How the Paper Industry is Marketing to Win Customers Back

 
WOSU Radio, Columbus, Ohio, USA, reported this week that because of e-mail, e-vites, and e-readers, the paper industry now says per capita use of its printing and writing products has dropped 46% since the year 2000. This means that paper manufacturers need consumers back. WOSU noted that in 2015 the industry will be spending tens of millions of dollars funding a campaign to demonstrate how paper use is still relevant in an increasingly digital society. 

Few would disagree that paper gets a bad rap. Signature lines on e-mails often remind us to "Save a tree. Don’t print." Bill collectors encourage us to "Go paperless. Go green." And when we don’t, we feel guilty.

"That guilt is definitely an issue we have to deal with" said Christian Fischer, EVP of Georgia-Pacific’s packaging segment. Fischer says dealing with the decline means trying to change paper’s perception "on the margin."  In other words, reach those who haven’t already made up their minds on the often mythological or highly exaggerated "evils of paper".   

For decades, WOSU's report explained, there's been an ever-smaller crowd, causing paper manufacturing plants to close and leading to industry consolidation. As one analyst puts it, the printing and writing paper industry has been in the hospital for a long time. At this point, there’s nothing left to do but sign its discharge papers and hand over a prescription.

But now there’s a twist. The medicine is for consumers and the drug regimen is a campaign called "How Life Unfolds." The industry’s trade group, the Paper and Packaging Board, is set to spend $170-million on commercials and other marketing over the next seven years, said Executive Director Mary Anne Hansan.

"What we really want to do with this campaign is reinforce how our products connect people with what’s important in their life [sic] — whether it’s connections with people, whether it’s getting their personal goals accomplished," said Hansan.

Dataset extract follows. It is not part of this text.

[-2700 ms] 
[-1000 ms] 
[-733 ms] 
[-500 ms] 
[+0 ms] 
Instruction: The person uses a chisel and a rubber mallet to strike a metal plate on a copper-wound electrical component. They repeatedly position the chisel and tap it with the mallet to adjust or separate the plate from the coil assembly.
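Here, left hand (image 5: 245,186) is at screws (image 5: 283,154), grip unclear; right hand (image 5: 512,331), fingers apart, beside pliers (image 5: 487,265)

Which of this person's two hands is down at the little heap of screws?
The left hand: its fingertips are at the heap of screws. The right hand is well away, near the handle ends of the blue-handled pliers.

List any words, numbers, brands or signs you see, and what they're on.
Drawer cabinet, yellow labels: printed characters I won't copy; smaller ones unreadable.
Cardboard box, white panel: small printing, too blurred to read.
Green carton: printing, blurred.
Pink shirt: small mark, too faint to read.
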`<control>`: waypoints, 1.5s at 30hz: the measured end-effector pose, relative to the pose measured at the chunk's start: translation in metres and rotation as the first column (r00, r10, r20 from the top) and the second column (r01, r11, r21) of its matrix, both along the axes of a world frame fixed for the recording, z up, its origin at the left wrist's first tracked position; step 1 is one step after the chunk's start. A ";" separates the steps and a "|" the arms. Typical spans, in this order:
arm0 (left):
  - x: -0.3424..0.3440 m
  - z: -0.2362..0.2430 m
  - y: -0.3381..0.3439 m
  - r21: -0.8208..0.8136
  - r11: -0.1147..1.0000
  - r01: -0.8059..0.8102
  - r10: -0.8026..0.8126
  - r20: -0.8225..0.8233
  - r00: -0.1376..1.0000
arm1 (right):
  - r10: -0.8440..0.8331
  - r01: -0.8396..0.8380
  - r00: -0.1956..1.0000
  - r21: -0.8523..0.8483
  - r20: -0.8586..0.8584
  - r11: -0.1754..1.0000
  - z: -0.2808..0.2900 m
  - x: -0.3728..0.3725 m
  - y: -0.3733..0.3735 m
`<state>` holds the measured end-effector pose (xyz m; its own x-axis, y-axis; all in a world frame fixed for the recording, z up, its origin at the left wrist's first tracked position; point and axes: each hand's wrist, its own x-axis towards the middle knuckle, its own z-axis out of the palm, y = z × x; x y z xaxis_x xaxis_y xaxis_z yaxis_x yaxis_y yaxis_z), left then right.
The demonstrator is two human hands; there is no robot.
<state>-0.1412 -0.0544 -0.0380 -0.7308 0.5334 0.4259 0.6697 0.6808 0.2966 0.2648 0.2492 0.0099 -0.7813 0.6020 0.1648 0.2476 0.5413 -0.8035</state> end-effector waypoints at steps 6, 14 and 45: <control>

That’s the premise of the campaign’s first commercial, called "Letters to Dad." It features a young boy who writes to his father overseas via paper airplanes. He then sails them across his backyard fence. While he hopes they’re getting to dad, the next-door neighbor collects them.

Then, one day, the paper airplanes suddenly fly back into the boy’s yard. This time, though, they carry his father’s responses. The 30-second plug tugs at the heartstrings. The reporter then asks the question the industry is waiting to get answered. Will this be enough to change the public’s declining view of the product?

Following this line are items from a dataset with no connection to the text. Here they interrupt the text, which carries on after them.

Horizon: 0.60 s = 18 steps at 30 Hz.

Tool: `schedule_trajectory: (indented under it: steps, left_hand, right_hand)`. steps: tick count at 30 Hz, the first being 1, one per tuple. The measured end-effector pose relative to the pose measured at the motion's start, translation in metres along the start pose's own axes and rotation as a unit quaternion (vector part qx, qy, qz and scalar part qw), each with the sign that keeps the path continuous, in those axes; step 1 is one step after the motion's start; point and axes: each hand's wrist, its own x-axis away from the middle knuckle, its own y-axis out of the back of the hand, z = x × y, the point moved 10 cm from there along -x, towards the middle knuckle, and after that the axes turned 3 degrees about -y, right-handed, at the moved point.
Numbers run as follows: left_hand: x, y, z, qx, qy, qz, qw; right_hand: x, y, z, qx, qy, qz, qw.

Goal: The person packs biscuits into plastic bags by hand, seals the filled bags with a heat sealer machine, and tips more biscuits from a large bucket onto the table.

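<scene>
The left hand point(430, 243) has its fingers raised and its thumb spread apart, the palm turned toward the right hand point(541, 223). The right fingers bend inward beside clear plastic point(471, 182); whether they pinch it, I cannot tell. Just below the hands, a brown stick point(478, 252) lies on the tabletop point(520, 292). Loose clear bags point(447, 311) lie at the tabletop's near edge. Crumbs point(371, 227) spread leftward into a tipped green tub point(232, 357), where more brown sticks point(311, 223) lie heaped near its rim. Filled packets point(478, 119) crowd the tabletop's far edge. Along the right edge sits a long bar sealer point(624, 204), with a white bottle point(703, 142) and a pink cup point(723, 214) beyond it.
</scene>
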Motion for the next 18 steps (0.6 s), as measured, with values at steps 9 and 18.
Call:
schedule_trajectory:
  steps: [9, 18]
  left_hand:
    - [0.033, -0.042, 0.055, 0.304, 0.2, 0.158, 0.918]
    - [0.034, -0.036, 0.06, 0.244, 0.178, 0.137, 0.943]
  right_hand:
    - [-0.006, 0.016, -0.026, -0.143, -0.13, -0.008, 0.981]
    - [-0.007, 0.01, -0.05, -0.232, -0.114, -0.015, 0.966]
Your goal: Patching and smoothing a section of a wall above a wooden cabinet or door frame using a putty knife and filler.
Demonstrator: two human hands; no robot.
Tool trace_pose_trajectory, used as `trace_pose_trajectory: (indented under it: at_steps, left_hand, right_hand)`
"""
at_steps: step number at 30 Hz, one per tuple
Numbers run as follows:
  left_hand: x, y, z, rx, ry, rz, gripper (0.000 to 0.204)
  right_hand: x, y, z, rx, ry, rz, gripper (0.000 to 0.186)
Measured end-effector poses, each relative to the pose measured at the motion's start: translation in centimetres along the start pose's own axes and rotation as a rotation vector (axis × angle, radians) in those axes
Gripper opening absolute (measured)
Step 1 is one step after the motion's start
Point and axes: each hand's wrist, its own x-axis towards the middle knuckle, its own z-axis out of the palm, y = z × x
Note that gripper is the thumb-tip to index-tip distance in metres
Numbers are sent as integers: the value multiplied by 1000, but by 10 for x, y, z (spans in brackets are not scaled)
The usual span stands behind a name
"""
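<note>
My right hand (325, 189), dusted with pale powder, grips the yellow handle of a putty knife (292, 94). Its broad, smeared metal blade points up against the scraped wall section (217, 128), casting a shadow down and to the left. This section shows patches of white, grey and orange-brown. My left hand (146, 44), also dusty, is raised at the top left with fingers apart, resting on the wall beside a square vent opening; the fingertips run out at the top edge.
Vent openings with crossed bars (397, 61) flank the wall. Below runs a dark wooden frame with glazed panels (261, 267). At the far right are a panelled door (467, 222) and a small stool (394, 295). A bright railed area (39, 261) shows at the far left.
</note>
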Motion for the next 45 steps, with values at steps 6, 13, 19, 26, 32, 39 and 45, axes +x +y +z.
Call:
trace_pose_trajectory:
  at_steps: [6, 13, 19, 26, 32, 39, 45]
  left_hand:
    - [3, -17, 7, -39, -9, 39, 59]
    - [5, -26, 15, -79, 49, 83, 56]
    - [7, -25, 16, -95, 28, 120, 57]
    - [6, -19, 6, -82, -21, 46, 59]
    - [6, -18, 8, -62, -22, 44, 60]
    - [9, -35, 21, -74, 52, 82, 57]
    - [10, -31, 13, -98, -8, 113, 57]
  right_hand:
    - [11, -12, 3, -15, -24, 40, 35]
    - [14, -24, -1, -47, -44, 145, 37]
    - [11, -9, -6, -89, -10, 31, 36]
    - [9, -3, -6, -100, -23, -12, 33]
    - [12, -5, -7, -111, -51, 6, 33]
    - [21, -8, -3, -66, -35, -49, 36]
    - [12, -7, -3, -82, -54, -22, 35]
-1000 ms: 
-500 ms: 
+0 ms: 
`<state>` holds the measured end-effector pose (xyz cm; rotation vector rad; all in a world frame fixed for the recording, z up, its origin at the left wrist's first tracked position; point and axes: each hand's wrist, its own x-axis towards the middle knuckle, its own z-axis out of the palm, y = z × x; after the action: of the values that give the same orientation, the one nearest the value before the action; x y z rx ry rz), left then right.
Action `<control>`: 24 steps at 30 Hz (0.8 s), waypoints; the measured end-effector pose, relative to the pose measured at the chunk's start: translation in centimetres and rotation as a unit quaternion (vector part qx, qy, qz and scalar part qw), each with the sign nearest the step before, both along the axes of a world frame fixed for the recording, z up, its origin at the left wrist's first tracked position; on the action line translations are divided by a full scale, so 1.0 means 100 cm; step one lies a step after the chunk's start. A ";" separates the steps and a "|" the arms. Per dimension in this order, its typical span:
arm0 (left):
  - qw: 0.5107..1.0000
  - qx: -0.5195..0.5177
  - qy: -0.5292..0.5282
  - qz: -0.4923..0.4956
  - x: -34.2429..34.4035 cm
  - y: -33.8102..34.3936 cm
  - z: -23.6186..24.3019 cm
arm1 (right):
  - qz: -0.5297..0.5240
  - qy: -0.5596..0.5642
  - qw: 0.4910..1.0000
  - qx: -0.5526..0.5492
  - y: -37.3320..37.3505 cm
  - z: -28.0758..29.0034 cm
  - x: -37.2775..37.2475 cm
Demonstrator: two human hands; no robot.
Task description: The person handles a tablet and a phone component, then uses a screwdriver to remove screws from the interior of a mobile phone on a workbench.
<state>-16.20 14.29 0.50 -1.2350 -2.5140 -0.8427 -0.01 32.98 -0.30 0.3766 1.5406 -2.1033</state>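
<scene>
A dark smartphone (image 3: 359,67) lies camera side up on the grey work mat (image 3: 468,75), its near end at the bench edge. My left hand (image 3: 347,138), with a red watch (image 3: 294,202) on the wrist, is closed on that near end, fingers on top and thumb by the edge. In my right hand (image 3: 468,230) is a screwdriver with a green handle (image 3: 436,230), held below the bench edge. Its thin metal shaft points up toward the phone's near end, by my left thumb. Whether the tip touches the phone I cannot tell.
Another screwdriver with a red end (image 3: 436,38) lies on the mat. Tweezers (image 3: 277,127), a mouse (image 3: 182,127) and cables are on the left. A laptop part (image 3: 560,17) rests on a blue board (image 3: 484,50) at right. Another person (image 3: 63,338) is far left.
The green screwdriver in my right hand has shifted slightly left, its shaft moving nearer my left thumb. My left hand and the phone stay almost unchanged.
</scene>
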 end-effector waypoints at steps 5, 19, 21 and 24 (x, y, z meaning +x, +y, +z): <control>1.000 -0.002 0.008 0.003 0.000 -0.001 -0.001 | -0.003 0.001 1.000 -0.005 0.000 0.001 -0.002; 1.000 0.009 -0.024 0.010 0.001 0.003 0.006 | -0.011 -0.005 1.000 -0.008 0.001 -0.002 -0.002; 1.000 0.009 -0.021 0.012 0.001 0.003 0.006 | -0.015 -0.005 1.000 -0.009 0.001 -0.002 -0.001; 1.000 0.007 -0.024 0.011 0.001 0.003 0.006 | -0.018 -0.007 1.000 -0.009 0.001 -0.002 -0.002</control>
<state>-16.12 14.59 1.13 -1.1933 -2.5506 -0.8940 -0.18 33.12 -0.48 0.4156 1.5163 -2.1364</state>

"They have a tough, uphill climb," noted University of Georgia advertising professor Karen King. King said the commercial’s emotional appeal is effective, however.

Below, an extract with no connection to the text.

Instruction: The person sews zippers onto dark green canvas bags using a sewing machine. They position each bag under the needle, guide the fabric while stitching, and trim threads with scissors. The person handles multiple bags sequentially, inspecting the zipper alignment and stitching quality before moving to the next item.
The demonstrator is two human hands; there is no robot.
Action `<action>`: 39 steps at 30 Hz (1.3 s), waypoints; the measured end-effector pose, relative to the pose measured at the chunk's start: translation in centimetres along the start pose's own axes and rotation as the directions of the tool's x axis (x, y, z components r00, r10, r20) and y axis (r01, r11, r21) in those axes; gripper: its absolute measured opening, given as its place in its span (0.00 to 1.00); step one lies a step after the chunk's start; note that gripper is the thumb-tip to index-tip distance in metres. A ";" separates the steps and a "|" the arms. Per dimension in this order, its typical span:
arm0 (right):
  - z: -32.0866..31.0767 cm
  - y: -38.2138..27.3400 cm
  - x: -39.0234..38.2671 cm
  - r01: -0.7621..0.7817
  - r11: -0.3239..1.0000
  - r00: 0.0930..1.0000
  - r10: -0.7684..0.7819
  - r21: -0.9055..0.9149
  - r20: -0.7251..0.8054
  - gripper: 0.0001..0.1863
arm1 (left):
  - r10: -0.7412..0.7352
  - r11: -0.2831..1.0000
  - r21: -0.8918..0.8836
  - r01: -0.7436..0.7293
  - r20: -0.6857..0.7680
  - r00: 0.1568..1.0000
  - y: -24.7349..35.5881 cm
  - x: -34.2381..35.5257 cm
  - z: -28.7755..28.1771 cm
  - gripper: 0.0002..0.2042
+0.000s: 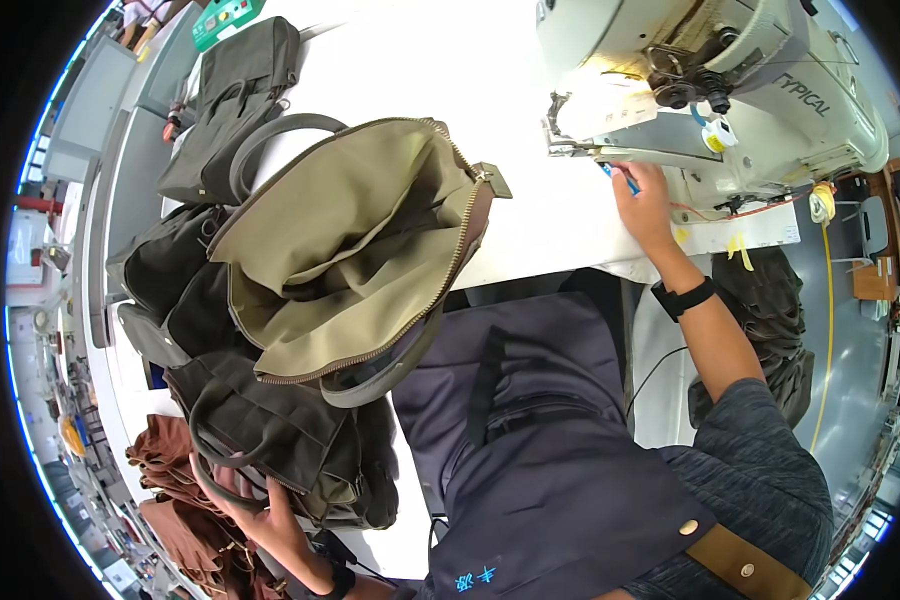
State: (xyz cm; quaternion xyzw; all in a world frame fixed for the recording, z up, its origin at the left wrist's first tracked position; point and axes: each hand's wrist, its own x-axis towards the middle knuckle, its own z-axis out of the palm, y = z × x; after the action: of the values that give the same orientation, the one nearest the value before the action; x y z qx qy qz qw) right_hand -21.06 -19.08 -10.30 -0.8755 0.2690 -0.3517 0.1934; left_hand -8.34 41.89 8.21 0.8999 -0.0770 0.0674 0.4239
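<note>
My left hand is closed round the handle of a dark olive bag at the lower left. At the sewing machine, my right hand is closed on a slim blue tool. That tool is mostly hidden by my fingers, so its exact kind cannot be made out. A larger handbag lies between my hands on the left, its zipped mouth gaping and its olive lining showing. Its grey handles stick out on both sides.
More dark bags lie along the table's left side. Reddish-brown bags are piled at the lower left. A green box stands at the far edge. Dark bags hang or lie beneath the white tabletop on the right.
</note>
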 end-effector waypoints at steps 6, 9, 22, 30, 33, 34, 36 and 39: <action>-0.2 -0.3 0.2 -0.010 1.000 1.000 0.010 -0.017 0.013 0.09 | 0.040 0.962 0.257 -0.098 0.224 0.974 1.5 0.2 -0.7 0.22; -0.1 -0.3 0.1 -0.022 1.000 1.000 0.022 -0.007 0.010 0.09 | 0.089 0.930 0.328 -0.167 0.239 0.967 2.5 0.5 -0.5 0.23; 0.1 1.3 0.3 0.004 1.000 0.995 -0.005 0.010 0.102 0.13 | -0.136 0.928 0.349 0.130 -0.009 0.991 4.1 -0.1 -1.1 0.27; 0.2 2.4 0.3 -0.068 0.997 0.986 0.071 -0.024 0.149 0.15 | -0.189 0.973 -0.169 0.159 -0.182 0.965 2.0 0.8 -1.9 0.26; 0.2 2.7 0.3 -0.062 0.998 0.984 0.065 -0.026 0.164 0.16 | -0.089 0.953 -0.292 0.076 -0.032 0.995 2.1 0.3 -0.8 0.30; 0.3 2.8 0.2 -0.069 0.997 0.982 0.071 -0.022 0.172 0.16 | -0.162 0.911 -0.381 0.160 0.029 0.986 2.2 0.0 -0.4 0.32; 0.2 2.9 0.3 -0.086 0.996 0.983 0.085 -0.001 0.162 0.16 | -0.108 0.987 -0.126 0.101 -0.047 0.993 2.0 0.1 0.2 0.33; 0.3 2.8 0.2 -0.094 0.995 0.980 0.096 -0.020 0.173 0.16 | -0.127 0.992 -0.012 0.127 -0.166 0.978 1.3 0.9 0.0 0.33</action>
State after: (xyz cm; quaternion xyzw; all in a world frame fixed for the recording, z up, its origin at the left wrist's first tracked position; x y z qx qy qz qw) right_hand -21.62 -21.31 -11.85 -0.8902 0.2946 -0.2627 0.2274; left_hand -7.72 41.05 9.35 0.8939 0.0161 0.1148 0.4330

"I actually think the campaign does a pretty good job of making you realize there are certain things only paper can do," she added.

For example, announcing a once-in-a-lifetime event, Atlanta, Ga., resident Anne Wilson, 25, is in the early stages of planning her wedding. She said she never considered sending e-vites that cost nearly nothing. "We’re inviting all of our friends across the country, so I’d like it to be personal," said Wilson.

To her, paper was the only option, which is why she’s brought her $2,000 budget to Paper Daisies, a specialty stationery company in Atlanta. For that amount of cash, she’ll get "save the date" notices, "thank you" cards, and everything in between. But the bride gets more than just paper, added Lisa Hladish, who owns Paper Daisies.

"When you sit down and send an invitation out, you have to think about it," Hladish explained. "I think there is an emotional connection with paper."

The Paper and Packaging Board doesn’t expect its campaign will foster that type of emotional connection with, say, your utility bill. It doesn’t have to. Fisher, the executive with Georgia-Pacific, said to the station that if the campaign moves the needle just one third of one percent in the industry’s favor, it will double the money being spent on the advertisements.